** ACTIVITY **
Set down all the lines below, each one exactly as shown.

** RAW DATA **
------------------------------------------------

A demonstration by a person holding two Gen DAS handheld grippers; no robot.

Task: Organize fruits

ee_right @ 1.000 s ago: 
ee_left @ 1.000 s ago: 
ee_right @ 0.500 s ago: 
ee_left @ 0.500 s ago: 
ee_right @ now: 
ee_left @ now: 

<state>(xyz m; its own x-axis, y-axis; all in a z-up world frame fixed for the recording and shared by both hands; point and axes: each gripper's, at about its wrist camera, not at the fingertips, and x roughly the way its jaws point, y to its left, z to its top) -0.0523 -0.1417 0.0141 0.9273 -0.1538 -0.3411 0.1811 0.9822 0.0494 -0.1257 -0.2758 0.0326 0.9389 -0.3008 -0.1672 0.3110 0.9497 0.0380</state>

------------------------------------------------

** WRITTEN RESPONSE **
A demonstration by a person holding two Gen DAS handheld grippers; no robot.

Task: Organize fruits

ee_right @ 1.000 s ago: 
ee_left @ 1.000 s ago: 
ee_right @ 0.500 s ago: 
ee_left @ 0.500 s ago: 
ee_right @ now: 
ee_left @ now: 

<state>(xyz m; its own x-axis, y-axis; all in a z-up world frame fixed for the recording and shared by both hands; point and axes: each gripper's, at about its wrist camera, not at the fingertips, and x roughly the way its jaws point, y to its left, z to its top) -0.0523 -0.1417 0.0141 0.9273 -0.1538 -0.3411 0.1811 0.9822 0.0494 -0.1257 -0.2758 0.0326 0.9389 -0.3008 -0.1672 0.3110 0.9497 0.0380</state>

No further output is required here.